# TASK DESCRIPTION:
Two lines in the data below mark the range: the one with "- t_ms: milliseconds" and the one with "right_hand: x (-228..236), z". Return both, along with every line between them, exactly.

# INPUT DATA:
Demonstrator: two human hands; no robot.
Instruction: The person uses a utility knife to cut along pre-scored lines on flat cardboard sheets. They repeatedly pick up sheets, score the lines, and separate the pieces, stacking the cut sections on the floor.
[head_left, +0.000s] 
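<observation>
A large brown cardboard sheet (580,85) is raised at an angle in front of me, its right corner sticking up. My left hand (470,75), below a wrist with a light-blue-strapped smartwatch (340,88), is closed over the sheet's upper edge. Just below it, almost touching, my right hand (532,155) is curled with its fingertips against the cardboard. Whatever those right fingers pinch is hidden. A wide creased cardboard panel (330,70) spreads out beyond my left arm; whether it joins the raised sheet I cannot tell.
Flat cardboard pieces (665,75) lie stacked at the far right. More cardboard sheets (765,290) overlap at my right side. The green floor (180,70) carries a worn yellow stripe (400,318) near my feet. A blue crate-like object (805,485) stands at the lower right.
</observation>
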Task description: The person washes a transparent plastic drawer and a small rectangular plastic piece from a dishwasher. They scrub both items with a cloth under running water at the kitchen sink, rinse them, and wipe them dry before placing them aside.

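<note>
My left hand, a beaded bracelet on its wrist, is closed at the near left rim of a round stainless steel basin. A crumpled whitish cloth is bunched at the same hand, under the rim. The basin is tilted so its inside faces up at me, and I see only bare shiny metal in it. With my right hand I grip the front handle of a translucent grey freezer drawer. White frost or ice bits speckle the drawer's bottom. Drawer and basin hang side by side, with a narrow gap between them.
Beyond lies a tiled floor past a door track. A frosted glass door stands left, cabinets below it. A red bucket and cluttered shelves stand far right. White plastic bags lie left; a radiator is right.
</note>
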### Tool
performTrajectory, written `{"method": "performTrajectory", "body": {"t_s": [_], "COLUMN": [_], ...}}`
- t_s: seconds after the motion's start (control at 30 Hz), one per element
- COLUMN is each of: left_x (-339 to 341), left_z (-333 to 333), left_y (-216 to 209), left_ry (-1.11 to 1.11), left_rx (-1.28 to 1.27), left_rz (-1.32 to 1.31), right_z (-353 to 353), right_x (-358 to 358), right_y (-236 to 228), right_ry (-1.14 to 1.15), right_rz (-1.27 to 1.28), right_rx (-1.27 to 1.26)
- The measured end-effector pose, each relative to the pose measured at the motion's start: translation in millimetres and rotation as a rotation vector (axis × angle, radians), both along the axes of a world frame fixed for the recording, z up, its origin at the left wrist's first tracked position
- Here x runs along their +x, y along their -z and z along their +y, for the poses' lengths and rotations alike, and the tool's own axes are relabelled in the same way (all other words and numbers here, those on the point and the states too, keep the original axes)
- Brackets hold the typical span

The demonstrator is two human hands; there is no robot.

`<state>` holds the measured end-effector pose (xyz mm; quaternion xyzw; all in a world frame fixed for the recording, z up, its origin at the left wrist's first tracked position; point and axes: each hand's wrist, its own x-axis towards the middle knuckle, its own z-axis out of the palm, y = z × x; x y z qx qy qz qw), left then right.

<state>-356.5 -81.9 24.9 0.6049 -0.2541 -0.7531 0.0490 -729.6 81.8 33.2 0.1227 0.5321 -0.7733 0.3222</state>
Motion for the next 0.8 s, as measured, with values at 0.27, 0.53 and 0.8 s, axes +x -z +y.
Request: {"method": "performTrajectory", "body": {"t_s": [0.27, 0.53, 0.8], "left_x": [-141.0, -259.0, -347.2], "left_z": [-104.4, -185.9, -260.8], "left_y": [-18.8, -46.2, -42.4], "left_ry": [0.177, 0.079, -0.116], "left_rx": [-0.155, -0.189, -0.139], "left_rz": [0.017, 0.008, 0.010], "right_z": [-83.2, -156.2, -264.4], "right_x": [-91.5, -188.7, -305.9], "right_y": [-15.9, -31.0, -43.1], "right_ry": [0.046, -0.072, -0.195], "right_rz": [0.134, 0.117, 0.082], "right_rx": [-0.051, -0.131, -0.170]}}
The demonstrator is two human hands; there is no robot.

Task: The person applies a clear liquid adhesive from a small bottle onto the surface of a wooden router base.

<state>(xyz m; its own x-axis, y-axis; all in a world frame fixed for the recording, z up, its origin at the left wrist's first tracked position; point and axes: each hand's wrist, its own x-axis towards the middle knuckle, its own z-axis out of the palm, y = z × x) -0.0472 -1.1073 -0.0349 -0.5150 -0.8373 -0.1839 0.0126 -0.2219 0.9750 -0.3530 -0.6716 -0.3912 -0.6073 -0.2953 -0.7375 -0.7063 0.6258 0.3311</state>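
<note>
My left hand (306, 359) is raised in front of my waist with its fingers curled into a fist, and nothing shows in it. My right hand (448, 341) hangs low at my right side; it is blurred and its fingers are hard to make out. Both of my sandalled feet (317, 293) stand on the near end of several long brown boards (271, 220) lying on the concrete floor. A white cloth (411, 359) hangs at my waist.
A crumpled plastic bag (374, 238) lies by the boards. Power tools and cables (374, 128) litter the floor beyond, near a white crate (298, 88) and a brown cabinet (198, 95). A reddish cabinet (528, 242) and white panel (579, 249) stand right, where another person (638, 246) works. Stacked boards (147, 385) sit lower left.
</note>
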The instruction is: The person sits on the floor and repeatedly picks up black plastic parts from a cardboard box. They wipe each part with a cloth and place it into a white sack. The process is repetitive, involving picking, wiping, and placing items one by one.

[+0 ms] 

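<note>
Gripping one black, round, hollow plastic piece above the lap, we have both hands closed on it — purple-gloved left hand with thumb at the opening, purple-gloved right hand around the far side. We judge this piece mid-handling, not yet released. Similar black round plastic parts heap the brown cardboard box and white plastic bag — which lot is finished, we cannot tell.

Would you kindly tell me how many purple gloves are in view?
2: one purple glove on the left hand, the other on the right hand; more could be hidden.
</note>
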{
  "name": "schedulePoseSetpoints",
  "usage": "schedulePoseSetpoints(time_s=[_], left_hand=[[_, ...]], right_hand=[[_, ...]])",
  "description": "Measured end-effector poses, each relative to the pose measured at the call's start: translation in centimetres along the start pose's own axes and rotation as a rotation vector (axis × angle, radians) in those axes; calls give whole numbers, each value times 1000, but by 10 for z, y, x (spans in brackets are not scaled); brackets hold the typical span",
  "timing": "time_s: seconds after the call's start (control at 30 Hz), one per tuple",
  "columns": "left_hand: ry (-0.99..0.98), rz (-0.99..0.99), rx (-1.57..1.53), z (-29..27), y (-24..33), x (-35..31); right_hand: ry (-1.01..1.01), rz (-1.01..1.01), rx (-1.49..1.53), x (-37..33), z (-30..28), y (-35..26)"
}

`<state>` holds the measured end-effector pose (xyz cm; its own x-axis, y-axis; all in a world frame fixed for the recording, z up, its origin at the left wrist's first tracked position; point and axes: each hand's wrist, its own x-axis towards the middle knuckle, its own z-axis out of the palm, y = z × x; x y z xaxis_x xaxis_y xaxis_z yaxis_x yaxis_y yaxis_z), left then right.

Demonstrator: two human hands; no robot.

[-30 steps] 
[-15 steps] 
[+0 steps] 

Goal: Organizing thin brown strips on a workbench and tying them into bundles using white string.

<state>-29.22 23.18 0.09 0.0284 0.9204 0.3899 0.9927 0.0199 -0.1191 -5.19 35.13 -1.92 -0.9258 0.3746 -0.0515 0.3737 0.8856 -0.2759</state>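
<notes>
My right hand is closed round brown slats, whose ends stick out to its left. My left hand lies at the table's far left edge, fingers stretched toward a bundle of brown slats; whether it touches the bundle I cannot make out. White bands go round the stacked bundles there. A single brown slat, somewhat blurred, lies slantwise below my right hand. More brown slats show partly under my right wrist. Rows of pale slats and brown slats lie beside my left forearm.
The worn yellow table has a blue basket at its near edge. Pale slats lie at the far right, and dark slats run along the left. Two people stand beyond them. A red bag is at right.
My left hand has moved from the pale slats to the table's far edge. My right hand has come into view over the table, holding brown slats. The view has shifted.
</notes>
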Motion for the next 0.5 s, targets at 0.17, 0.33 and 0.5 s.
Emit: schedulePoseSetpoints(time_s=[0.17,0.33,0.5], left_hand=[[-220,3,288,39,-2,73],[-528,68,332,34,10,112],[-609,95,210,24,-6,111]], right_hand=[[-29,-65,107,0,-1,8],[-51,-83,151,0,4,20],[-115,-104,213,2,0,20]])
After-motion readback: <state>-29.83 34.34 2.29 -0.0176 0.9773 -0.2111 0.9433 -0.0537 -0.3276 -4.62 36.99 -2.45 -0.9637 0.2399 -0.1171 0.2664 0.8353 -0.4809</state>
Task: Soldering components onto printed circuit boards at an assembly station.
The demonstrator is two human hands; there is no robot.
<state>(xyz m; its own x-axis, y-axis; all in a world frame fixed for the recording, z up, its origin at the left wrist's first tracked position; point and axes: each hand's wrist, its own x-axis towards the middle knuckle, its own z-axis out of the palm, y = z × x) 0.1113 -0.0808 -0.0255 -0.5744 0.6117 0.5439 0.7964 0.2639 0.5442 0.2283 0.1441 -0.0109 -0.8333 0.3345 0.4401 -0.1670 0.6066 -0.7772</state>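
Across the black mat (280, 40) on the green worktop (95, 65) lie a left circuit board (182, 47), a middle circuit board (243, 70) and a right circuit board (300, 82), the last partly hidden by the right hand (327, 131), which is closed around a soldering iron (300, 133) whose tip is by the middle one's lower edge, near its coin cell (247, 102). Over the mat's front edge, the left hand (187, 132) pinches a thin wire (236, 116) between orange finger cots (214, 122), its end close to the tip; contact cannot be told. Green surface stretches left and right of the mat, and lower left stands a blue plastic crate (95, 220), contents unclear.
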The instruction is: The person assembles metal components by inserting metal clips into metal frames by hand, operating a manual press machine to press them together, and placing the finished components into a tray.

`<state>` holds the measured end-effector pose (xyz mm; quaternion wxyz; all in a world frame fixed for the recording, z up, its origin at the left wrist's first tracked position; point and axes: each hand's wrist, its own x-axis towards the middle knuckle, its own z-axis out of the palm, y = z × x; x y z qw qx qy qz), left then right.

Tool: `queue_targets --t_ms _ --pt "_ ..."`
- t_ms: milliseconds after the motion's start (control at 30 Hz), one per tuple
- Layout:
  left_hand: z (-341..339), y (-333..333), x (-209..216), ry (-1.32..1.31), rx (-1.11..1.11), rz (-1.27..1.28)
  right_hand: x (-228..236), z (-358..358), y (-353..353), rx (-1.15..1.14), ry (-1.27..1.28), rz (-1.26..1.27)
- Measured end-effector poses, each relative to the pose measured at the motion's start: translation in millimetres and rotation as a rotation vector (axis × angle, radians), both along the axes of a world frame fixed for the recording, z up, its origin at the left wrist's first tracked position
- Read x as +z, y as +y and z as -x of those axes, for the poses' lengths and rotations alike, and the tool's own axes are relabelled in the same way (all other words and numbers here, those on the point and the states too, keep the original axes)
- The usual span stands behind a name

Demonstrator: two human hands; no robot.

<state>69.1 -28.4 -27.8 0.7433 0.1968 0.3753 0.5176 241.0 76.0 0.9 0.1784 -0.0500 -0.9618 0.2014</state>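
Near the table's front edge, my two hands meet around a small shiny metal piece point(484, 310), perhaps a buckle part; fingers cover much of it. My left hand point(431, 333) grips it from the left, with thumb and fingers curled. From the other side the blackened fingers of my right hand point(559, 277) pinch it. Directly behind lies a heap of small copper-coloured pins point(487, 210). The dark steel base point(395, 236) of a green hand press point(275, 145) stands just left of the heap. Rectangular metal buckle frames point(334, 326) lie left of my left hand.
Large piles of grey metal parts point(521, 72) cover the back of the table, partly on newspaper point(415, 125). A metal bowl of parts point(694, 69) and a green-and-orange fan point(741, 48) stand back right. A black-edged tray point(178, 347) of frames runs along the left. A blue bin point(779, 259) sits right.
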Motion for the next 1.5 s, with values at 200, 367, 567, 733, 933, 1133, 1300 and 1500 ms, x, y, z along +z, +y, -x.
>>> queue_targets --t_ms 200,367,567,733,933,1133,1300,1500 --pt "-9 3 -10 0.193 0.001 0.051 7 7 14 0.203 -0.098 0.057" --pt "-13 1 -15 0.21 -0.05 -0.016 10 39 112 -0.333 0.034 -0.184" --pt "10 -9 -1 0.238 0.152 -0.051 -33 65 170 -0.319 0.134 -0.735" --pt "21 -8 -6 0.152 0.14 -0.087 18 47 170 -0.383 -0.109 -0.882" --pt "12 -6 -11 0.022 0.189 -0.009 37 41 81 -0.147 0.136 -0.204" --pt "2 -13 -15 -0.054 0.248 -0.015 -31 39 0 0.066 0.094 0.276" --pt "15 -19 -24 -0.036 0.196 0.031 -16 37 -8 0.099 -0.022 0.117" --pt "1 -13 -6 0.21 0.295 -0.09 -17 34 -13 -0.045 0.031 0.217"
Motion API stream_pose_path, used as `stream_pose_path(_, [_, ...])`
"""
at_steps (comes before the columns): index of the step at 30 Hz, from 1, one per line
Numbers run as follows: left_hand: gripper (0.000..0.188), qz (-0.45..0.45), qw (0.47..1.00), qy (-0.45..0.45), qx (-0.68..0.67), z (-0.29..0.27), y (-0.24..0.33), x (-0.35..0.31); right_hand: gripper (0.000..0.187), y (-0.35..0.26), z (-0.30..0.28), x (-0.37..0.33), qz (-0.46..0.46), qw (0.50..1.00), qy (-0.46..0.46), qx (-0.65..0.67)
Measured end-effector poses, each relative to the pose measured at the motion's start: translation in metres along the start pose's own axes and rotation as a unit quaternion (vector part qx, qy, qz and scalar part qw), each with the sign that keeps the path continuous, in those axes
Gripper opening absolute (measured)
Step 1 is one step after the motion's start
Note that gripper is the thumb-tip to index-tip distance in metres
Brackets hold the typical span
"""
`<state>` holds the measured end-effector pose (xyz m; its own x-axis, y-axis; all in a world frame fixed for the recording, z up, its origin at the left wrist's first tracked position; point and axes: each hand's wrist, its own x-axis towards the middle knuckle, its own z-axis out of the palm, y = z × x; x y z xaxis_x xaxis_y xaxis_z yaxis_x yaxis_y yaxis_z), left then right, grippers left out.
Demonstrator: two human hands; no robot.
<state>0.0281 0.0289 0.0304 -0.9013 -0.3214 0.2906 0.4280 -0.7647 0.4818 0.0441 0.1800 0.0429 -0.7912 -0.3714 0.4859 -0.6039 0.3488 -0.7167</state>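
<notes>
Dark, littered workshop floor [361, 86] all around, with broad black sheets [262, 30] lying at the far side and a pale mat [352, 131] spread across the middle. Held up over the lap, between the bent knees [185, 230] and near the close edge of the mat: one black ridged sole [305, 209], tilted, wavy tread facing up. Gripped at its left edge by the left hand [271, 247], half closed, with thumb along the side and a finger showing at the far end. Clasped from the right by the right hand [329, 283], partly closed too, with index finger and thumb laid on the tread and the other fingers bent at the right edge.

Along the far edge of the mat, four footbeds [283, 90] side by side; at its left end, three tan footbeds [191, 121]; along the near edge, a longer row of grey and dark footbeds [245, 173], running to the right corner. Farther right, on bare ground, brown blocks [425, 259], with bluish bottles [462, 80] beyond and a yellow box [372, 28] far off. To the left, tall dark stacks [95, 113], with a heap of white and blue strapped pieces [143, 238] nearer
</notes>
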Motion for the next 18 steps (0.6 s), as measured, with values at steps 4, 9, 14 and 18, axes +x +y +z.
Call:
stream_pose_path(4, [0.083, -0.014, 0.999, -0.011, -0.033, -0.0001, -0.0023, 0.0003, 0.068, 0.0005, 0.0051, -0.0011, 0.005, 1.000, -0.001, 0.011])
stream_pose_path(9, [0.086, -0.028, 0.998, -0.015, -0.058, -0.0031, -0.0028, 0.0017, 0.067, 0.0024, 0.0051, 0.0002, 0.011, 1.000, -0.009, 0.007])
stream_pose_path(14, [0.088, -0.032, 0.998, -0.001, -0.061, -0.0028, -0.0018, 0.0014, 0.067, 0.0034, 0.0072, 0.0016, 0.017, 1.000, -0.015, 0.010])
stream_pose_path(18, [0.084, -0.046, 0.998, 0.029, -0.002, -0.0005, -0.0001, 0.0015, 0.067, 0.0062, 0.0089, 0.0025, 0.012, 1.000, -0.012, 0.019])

# EXERCISE SOLUTION:
- t_ms: milliseconds after the motion's start (control at 30 Hz), one per tuple
- Layout:
  left_hand: z (-341..339), y (-333..333), x (-209..216), ry (-1.32..1.31), rx (-1.11..1.11), rz (-1.27..1.28)
  right_hand: x (-228..236), z (-358..358), y (-353..353), rx (-1.15..1.14), ry (-1.27..1.28), rz (-1.26..1.27)

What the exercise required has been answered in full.